## Action item
Would you please transcribe the entire listing exactly?

○ ○ ○ ○ ○

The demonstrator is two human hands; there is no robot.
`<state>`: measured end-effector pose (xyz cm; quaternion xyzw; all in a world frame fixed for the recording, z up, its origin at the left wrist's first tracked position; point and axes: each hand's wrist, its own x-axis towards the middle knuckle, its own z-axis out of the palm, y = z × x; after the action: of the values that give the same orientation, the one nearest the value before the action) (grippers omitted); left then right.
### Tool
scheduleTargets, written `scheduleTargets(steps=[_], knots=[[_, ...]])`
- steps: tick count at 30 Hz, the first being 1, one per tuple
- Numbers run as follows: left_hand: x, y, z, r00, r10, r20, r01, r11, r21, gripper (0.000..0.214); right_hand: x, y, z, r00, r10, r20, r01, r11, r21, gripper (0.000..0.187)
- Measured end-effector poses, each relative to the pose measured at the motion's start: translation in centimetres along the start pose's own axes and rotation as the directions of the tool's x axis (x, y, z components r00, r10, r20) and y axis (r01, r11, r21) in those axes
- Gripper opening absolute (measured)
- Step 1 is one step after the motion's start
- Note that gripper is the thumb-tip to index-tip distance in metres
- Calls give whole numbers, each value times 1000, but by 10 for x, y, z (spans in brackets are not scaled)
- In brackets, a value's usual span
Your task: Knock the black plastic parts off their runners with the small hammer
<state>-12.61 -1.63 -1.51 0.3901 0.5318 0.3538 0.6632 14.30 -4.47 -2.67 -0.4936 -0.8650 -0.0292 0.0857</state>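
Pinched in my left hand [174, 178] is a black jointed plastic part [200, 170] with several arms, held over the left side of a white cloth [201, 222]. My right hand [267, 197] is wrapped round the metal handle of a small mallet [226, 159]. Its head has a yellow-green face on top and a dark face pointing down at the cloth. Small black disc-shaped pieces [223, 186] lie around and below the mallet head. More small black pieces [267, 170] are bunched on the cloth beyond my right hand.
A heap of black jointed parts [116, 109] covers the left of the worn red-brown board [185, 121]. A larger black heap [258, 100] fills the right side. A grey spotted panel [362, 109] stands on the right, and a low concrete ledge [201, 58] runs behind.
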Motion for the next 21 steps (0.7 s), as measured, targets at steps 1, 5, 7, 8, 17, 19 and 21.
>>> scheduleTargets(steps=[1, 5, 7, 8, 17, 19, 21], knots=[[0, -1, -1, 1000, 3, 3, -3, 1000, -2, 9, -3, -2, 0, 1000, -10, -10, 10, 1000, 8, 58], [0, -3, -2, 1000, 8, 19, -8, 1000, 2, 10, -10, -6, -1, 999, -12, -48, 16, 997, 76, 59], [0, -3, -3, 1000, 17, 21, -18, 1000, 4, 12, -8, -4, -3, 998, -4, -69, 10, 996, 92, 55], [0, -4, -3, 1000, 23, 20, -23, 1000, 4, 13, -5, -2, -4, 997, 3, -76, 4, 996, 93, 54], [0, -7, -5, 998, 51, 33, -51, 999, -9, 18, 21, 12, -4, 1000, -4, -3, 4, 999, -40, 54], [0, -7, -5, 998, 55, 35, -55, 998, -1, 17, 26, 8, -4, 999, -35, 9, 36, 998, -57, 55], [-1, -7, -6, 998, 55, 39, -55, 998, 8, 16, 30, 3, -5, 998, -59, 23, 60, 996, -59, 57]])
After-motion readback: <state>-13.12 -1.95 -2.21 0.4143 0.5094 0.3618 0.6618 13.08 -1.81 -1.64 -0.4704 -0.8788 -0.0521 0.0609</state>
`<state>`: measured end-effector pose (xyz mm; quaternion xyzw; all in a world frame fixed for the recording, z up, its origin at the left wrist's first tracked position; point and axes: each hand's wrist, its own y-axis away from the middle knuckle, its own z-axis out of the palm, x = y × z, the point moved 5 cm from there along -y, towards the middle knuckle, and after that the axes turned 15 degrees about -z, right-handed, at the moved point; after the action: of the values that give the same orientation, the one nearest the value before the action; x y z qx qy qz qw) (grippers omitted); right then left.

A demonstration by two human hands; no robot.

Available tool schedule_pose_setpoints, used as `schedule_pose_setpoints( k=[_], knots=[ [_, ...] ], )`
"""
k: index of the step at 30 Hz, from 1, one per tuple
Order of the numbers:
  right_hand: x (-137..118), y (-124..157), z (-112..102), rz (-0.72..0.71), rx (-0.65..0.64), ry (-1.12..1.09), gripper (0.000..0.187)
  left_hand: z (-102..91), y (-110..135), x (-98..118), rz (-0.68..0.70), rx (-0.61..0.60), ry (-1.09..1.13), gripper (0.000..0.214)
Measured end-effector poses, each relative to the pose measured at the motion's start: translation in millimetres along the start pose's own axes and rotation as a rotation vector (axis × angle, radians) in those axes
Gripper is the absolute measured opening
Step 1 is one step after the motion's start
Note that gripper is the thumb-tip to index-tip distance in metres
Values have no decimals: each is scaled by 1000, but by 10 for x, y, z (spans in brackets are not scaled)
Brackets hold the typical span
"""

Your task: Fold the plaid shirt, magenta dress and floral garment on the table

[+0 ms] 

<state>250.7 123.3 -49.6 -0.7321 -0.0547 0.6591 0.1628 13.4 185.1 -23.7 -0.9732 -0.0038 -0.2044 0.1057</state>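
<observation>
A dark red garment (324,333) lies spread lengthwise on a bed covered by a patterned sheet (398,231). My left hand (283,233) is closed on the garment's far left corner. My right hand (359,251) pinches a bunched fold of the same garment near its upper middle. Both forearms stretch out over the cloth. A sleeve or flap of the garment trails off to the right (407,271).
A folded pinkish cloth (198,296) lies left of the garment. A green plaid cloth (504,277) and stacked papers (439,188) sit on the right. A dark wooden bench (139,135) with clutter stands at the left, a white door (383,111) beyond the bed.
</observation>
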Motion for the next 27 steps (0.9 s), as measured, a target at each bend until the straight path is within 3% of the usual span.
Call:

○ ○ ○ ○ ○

## Exercise solution
The demonstrator is two human hands; there is no robot.
`<state>`: measured end-effector pose (xyz cm; quaternion xyzw; all in a world frame fixed for the recording, z up, its origin at the left wrist's first tracked position; point and axes: each hand's wrist, its own x-axis towards the middle knuckle, its own z-axis out of the palm, y = z × x; after the action: of the values that give the same orientation, the one nearest the value before the action) (grippers omitted); left then right.
### Tool
scheduleTargets, written `scheduleTargets(steps=[_], knots=[[_, ...]])`
- steps: tick count at 30 Hz, the first being 1, one per tuple
- Numbers run as follows: left_hand: x, y, z, r00, r10, r20, r01, r11, r21, gripper (0.000..0.214); right_hand: x, y, z, r00, r10, r20, r01, r11, r21, gripper (0.000..0.187)
- Measured end-effector poses, each relative to the pose measured at the motion's start: translation in centimetres along the start pose's own axes and rotation as the directions of the tool's x axis (x, y, z components r00, r10, r20) and y axis (r01, r11, r21) in those axes
- Gripper opening absolute (measured)
- Step 1 is one step after the motion's start
- Note that gripper is the thumb-tip to index-tip distance in metres
- Calls give whole numbers, each value times 1000, but by 10 for x, y, z (spans in brackets are not scaled)
- In brackets, a value's usual span
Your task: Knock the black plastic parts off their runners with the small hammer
<state>-12.61 -1.63 -1.51 0.3901 0.5318 0.3538 0.6632 14.30 -4.47 -2.67 -0.4936 -0.8650 -0.0292 0.0857</state>
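Pinched in my left hand [174, 178] is a black jointed plastic part [200, 170] with several arms, held over the left side of a white cloth [201, 222]. My right hand [267, 197] is wrapped round the metal handle of a small mallet [226, 159]. Its head has a yellow-green face on top and a dark face pointing down at the cloth. Small black disc-shaped pieces [223, 186] lie around and below the mallet head. More small black pieces [267, 170] are bunched on the cloth beyond my right hand.
A heap of black jointed parts [116, 109] covers the left of the worn red-brown board [185, 121]. A larger black heap [258, 100] fills the right side. A grey spotted panel [362, 109] stands on the right, and a low concrete ledge [201, 58] runs behind.
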Motion for the next 21 steps (0.7 s), as measured, targets at steps 1, 5, 7, 8, 17, 19 and 21.
>>> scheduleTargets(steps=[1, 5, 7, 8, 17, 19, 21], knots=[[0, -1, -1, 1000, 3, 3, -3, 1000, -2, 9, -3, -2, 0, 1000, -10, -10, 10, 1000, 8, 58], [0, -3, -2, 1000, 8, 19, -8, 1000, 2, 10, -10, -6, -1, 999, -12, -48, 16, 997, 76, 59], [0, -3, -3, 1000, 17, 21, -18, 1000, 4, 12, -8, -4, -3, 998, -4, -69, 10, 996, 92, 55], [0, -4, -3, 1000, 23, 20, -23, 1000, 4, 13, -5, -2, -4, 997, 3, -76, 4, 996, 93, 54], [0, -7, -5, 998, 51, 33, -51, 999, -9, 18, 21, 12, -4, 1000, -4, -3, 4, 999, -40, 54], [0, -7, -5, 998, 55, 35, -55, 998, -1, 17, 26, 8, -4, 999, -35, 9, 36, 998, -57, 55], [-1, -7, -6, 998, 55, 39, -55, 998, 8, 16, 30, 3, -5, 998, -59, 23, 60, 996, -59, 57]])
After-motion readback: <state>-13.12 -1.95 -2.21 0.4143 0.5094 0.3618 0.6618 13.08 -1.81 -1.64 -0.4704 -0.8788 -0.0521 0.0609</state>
`<state>`: measured end-effector pose (xyz mm; quaternion xyzw; all in a world frame fixed for the recording, z up, its origin at the left wrist's first tracked position; point and axes: each hand's wrist, its own y-axis away from the middle knuckle, its own z-axis out of the palm, x = y × z, the point moved 5 cm from there along -y, towards the middle knuckle, and after that the axes turned 15 degrees about -z, right-handed, at the moved point; after the action: of the values that give the same orientation, the one nearest the value before the action; x y z qx qy qz qw) (grippers omitted); right then left.

A demonstration by two human hands; no robot.

Available tool schedule_pose_setpoints, used as `schedule_pose_setpoints( k=[_], knots=[ [_, ...] ], )`
"""
k: index of the step at 30 Hz, from 1, one per tuple
Order of the numbers:
  right_hand: x (-137..118), y (-124..157), z (-112..102), rz (-0.72..0.71), rx (-0.65..0.64), ry (-1.12..1.09), gripper (0.000..0.187)
  left_hand: z (-102..91), y (-110..135), x (-98..118), rz (-0.68..0.70), rx (-0.61..0.60), ry (-1.09..1.13), gripper (0.000..0.214)
Measured end-effector poses, each relative to the pose measured at the motion's start: translation in millimetres along the start pose's own axes and rotation as a rotation vector (axis × angle, radians) in those axes
Gripper is the absolute measured opening
Step 1 is one step after the motion's start
Note that gripper is the thumb-tip to index-tip distance in metres
Values have no decimals: each is scaled by 1000, but by 10 for x, y, z (spans in brackets are not scaled)
Brackets hold the typical span
"""

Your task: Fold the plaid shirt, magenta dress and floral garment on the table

[+0 ms] 

<state>250.7 123.3 -49.6 -0.7321 -0.0547 0.6591 0.1628 13.4 185.1 -23.7 -0.9732 -0.0038 -0.2044 0.1057</state>
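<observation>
A dark red garment (324,333) lies spread lengthwise on a bed covered by a patterned sheet (398,231). My left hand (283,233) is closed on the garment's far left corner. My right hand (359,251) pinches a bunched fold of the same garment near its upper middle. Both forearms stretch out over the cloth. A sleeve or flap of the garment trails off to the right (407,271).
A folded pinkish cloth (198,296) lies left of the garment. A green plaid cloth (504,277) and stacked papers (439,188) sit on the right. A dark wooden bench (139,135) with clutter stands at the left, a white door (383,111) beyond the bed.
</observation>
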Motion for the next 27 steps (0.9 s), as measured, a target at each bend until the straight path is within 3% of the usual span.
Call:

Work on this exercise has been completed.